> _Task item_
Take the records below from their first line to the line with "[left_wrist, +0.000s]", and restate those lines word for word.

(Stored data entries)
******************************

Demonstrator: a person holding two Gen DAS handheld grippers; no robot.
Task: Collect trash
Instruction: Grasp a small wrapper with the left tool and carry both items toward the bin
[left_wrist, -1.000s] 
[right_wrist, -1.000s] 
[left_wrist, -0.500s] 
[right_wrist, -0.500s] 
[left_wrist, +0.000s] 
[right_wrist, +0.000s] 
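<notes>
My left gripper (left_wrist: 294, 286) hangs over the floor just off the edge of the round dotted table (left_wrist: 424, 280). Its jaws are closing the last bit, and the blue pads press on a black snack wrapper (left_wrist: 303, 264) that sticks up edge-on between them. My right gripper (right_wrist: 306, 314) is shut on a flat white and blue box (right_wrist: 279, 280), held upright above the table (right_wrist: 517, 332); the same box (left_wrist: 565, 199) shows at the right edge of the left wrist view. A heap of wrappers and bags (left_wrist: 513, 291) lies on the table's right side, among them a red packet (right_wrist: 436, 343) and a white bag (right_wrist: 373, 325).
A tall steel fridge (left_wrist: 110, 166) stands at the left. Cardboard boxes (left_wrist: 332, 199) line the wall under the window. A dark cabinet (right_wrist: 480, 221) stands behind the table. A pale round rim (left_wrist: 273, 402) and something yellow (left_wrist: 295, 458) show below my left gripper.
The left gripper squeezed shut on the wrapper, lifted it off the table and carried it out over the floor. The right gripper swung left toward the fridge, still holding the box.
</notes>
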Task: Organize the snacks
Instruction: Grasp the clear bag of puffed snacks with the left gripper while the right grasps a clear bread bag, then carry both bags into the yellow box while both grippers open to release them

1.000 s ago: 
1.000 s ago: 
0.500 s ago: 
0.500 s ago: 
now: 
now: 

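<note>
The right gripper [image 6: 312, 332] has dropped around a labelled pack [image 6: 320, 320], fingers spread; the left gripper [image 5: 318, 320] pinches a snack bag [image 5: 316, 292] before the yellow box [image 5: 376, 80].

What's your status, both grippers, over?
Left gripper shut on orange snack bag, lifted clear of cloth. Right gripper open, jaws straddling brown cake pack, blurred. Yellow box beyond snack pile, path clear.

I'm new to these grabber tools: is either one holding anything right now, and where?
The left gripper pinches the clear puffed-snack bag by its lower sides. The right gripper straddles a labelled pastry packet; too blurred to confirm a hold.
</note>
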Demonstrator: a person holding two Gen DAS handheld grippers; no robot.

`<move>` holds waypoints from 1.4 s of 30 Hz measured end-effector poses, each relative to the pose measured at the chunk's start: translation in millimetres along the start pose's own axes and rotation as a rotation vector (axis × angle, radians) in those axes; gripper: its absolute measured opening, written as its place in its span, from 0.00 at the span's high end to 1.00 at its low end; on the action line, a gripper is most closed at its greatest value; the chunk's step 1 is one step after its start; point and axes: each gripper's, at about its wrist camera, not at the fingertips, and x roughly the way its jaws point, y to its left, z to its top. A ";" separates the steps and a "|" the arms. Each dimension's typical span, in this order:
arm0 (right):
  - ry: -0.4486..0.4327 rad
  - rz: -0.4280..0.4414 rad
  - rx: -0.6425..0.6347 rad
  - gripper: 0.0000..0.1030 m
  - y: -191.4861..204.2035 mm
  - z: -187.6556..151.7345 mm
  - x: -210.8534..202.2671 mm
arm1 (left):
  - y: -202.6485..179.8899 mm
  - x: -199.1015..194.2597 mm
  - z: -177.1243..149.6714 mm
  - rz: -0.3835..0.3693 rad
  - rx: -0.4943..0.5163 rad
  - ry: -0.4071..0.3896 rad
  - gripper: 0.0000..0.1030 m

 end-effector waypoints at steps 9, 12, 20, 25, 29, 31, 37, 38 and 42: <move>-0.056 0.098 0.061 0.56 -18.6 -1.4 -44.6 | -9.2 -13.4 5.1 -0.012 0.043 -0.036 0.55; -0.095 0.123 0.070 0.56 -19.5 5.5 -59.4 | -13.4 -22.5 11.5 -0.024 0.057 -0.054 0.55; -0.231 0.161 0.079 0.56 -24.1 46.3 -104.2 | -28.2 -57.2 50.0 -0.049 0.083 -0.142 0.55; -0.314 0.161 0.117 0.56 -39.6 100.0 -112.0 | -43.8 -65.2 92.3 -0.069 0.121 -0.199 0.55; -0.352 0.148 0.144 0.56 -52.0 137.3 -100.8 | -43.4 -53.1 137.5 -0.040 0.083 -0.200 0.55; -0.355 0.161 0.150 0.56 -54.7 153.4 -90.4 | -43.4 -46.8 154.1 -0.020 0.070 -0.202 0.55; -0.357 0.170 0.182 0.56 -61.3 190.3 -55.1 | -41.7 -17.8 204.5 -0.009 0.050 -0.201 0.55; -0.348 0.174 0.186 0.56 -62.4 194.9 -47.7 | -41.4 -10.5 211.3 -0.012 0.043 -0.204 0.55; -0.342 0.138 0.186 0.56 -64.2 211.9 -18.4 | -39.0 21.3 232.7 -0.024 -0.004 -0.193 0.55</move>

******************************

> _Written answer_
Demonstrator: a person holding two Gen DAS handheld grippers; no robot.
Task: Collect trash
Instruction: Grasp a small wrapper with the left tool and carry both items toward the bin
[left_wrist, -1.000s] 
[right_wrist, -1.000s] 
[left_wrist, -0.500s] 
[right_wrist, -0.500s] 
[left_wrist, +0.000s] 

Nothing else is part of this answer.